Summarize:
1. Long connection mechanism--distinguish Websocket,http2,sse:
HTTP/2 introduced server Push technology to allow the server to proactively send data to the client cache. However, it does not allow data to be sent directly to the client program itself. Server-side pushes can only be handled by the browser and cannot be processed in the program code, meaning that the program code does not have APIs that can be used to get notifications for these events.
With SSE (Server Side Event), a one-way push to the client is implemented, and SSE is based on HTTP, which is one-way communication.
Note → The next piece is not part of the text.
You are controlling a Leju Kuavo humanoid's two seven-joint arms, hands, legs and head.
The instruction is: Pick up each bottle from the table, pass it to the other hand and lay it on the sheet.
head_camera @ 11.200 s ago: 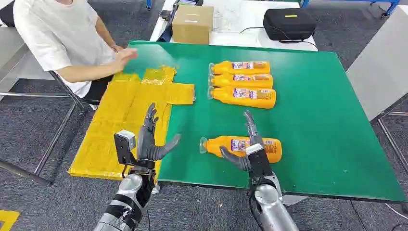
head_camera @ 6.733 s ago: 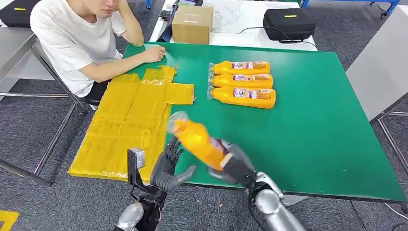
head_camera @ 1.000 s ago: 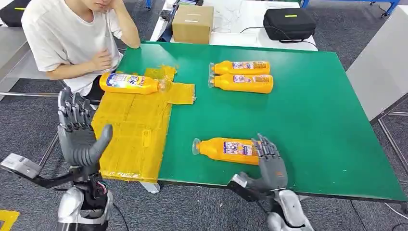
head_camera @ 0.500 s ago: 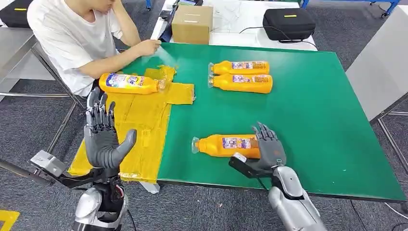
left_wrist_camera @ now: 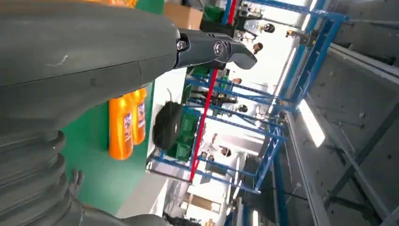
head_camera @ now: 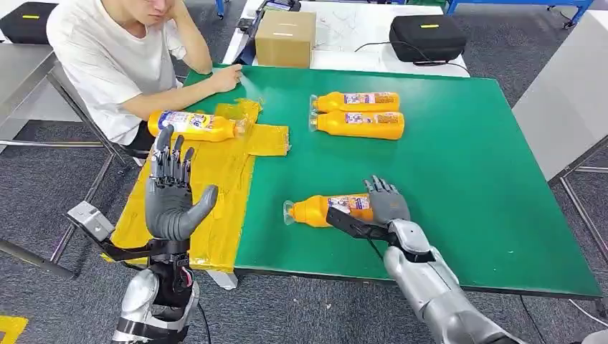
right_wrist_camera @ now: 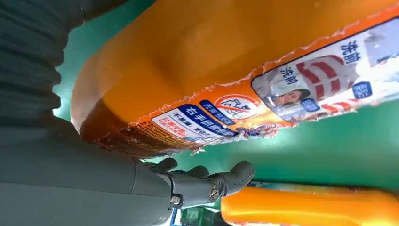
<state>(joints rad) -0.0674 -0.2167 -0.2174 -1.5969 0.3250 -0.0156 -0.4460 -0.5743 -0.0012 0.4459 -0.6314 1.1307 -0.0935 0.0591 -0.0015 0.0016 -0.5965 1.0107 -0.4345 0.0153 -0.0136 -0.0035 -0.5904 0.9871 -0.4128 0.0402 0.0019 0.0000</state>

WebSocket is to establish duplex communication on the server and client side. Based on TCP.
This is the fifth chapter of how JavaScript works.
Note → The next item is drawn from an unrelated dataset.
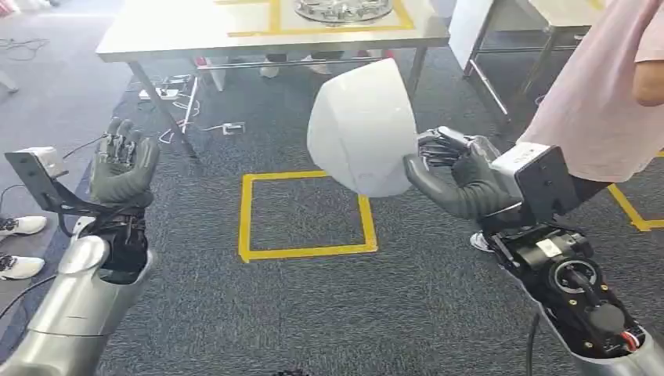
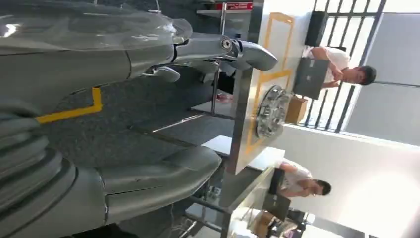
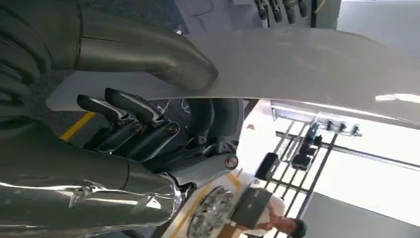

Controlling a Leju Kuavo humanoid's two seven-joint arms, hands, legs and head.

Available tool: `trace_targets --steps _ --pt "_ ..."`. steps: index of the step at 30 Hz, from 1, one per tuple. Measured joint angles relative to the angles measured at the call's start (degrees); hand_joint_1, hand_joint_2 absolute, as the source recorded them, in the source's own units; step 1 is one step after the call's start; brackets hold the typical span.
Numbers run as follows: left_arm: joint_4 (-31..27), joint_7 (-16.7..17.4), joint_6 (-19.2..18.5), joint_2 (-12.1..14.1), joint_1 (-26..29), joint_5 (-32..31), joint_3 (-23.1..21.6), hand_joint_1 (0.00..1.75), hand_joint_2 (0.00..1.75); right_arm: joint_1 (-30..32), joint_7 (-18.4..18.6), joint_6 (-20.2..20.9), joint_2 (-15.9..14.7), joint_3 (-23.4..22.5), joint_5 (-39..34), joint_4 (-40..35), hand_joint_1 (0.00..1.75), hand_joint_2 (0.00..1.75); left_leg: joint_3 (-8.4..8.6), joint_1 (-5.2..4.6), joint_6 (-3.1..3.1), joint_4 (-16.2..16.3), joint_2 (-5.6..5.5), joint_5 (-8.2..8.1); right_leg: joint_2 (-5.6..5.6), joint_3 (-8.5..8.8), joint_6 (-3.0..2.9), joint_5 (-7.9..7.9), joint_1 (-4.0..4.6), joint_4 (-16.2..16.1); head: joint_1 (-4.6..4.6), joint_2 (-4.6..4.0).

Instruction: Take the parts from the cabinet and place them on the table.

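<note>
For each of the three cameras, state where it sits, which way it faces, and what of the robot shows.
Head view: high on the body, facing forward and down at grey carpet; left hand empty, right hand gripping the white curved shell part.
Left wrist view: behind the left hand, facing the pale yellow-taped table.
Right wrist view: behind the right hand, under the shell.
Shared: the round metal part on the table.

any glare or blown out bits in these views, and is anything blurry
Head view: even light, sharp; curved white panel in the right hand bright, nearly featureless. Left wrist view: washed-out backlit wall, left hand soft. Right wrist view: overexposed windows, glare streak on the panel.
</note>
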Motion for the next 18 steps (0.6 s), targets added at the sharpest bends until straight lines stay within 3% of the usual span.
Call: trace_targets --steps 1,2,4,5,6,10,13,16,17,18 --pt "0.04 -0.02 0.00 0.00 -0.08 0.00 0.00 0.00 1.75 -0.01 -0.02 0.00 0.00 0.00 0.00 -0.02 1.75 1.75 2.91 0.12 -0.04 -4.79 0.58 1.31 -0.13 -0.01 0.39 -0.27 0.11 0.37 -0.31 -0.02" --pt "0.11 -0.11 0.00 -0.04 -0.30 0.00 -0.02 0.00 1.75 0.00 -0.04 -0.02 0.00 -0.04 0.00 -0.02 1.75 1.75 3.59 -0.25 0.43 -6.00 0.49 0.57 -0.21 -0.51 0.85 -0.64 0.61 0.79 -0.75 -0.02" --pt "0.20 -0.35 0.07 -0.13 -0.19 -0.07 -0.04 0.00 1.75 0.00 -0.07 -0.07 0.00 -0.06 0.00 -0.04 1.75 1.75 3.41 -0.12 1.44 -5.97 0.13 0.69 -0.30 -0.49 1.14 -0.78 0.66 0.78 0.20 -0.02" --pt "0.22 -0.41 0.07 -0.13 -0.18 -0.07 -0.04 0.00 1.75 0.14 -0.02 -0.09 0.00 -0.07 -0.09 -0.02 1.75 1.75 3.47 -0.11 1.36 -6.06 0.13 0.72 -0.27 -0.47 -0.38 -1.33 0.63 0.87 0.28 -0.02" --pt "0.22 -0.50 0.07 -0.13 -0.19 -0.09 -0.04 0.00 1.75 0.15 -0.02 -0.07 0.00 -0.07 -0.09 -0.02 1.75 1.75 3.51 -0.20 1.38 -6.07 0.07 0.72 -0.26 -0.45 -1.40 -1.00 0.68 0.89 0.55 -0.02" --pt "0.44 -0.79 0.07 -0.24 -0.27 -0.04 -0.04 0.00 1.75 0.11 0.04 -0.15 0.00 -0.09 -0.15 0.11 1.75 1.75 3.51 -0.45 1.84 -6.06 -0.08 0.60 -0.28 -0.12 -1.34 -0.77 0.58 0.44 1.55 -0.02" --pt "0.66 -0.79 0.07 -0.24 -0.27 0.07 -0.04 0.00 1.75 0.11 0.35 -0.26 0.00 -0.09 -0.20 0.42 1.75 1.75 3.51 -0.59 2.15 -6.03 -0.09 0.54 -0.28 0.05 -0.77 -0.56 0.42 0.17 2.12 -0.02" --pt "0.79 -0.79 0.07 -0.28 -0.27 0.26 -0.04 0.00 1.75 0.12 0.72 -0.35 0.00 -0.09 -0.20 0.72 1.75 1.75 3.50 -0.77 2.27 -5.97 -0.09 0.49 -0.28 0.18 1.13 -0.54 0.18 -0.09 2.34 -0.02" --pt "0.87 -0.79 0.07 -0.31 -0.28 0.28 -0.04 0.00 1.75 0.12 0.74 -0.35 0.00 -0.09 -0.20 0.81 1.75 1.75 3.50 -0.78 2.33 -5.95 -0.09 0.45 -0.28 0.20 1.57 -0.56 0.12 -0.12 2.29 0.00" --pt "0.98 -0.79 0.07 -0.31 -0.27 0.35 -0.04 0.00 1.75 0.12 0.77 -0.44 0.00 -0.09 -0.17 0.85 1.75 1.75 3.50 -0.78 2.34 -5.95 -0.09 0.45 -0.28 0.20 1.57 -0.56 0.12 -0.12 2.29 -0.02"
Now we will delve into the world of communication protocols, drawing and discussing their features and internal constructs. We will give a quick comparison of WebSockets and HTTP/2. At the end of the article, we will share some insights into how to choose the network protocol correctly.
Brief introduction
Complex Web applications are now rich in functionality, thanks to the dynamic interactivity of Web pages. And that's not surprising-it's been a long time since the advent of the Internet.
At first, the Internet was not designed to support such dynamic and complex web applications. It was supposed to consist of a large number of HTML pages, each linking to other pages, creating the concept of a Web page containing information. Everything is built around the so-called HTTP request/Response pattern. The client loads a Web page until the user clicks on the page and navigates to the next page.
Around 2005, AJAX was introduced, and many people began to explore the possibility of two-way communication between the client and the server. However, all HTTP links are controlled by the client, meaning they must be manipulated by the user or periodically polled to load data from the server.
Allow HTTP to support two-way communication
Technology that enables servers to proactively push data to clients has been in the process for quite some time. such as "Push" and "Comet" technology.
Long polling is one of the most common hack that the service side actively sends data to the client. With long polling, the client opens an HTTP connection to the server until the response data is returned. When the server has new data to send, it sends the new data as a response to the client.
Let's take a look at a simple long polling code snippet:
(function poll(){ setInterval(function(){ $.ajax({ url: ‘https://api.example.com/endpoint‘, success: function(data) { // 处理 `data` // ... //递归调用下一个轮询 poll(); }, dataType: ‘json‘ }); }, 10000);})();
This is basically a self-executing function that will run automatically for the first time. It asynchronously requests the server every 10 seconds and once the asynchronous request to the server is initiated, the function is called again inside the callback function ajax
.
Other technologies involve Flash and XHR multiparty requests and the so-called Htmlfiles.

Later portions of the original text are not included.